## Bubble Breaker in Python / Javascript

The key 'board' data structure is a ```numpy``` array, which is (for efficiency) stored on its side (with the bottom-right phone cell being the board[0,0] cell):

In [1]:
import numpy as np
from model.game import crush
from model.game import crush_ui
reload(crush)
reload(crush_ui)

crush.new_board(10, 14, n_colours=5)

Key trick for this notebook is the ability for Jupyter to go 'round-trip' from Python back-end to Javascript in the browser, and back again.  There's a block of helper javascript in the (Python) file ```crush-ui```:


In [2]:
from IPython.display import HTML

#HTML(crush_ui.javascript_test)
HTML(crush_ui.javascript_base)

Having imported that base code, we can now create UI elements for javascript to manipulate :

In [3]:
javascript = """
<div id="board_10_14_trial"></div>
<script type="text/Javascript">create_board("#board_10_14_trial",10,14,5);</script>
"""
HTML(javascript)

And, now initialise a board and display it:

In [4]:
board = crush.new_board(10, 14, n_colours=5)
HTML(crush_ui.display_via_javascript_script("#board_10_14_trial", board))
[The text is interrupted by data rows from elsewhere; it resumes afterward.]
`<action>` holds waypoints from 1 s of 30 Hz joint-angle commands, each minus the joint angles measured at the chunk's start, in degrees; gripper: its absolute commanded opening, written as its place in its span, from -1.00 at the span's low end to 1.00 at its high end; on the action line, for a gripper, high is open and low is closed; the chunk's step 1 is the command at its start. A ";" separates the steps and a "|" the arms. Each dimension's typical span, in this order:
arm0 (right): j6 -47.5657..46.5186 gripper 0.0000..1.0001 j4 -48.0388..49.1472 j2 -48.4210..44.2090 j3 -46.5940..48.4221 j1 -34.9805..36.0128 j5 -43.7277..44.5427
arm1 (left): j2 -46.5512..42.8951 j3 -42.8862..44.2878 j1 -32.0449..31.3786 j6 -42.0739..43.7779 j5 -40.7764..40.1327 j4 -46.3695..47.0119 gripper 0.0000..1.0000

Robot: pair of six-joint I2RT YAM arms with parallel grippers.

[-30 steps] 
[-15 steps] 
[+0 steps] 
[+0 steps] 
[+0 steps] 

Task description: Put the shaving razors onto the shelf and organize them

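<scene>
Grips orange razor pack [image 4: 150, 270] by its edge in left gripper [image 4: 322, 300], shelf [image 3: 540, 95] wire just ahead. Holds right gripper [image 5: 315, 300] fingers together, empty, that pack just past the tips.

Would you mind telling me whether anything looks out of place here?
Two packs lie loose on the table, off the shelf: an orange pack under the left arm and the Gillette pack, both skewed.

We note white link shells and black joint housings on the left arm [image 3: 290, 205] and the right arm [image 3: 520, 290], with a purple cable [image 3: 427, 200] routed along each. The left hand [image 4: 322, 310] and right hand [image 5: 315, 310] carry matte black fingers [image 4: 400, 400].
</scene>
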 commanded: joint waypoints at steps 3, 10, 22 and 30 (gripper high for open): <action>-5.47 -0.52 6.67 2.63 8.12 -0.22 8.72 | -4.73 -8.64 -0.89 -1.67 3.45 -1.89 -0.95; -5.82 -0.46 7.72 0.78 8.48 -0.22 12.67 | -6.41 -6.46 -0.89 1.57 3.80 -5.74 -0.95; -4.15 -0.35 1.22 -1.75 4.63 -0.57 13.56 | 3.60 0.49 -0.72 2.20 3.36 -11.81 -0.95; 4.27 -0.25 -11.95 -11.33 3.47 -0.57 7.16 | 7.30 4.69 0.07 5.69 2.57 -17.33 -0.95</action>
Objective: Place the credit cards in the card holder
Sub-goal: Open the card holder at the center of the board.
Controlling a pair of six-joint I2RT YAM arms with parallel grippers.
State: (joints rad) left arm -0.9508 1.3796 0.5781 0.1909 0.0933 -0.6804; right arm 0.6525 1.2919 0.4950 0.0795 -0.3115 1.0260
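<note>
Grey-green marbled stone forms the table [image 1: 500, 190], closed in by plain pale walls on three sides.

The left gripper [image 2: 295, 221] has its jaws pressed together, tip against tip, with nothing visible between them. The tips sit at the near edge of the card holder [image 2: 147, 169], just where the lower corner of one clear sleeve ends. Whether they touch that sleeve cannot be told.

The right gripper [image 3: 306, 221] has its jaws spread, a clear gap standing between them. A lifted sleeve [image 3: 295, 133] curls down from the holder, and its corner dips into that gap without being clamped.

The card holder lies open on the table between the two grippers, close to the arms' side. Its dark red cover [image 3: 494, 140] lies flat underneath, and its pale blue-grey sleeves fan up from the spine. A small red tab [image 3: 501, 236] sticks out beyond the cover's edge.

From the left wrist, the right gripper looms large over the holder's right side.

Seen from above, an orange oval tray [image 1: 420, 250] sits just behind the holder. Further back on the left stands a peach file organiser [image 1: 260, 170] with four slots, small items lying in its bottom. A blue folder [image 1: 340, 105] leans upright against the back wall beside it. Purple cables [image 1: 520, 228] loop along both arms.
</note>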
But - because of the Python-javascript-Python roundtripping - you can now play the game (click on linked cells)!

Once you run out of moves to do, the game is over.  You can restart it by refreshing the board generation cell above.

## Smaller Board (for training NOW)

In [34]:
width, height, n_colours = 5,8,4
javascript = """
<div id="board_small"></div>
<script type="text/Javascript">create_board("#board_small",%d,%d,%d);</script>
""" % (width, height, n_colours)
HTML(javascript)

In [35]:
board = crush.new_board(width, height, n_colours=n_colours)
HTML(crush_ui.display_via_javascript_script("#board_small", board))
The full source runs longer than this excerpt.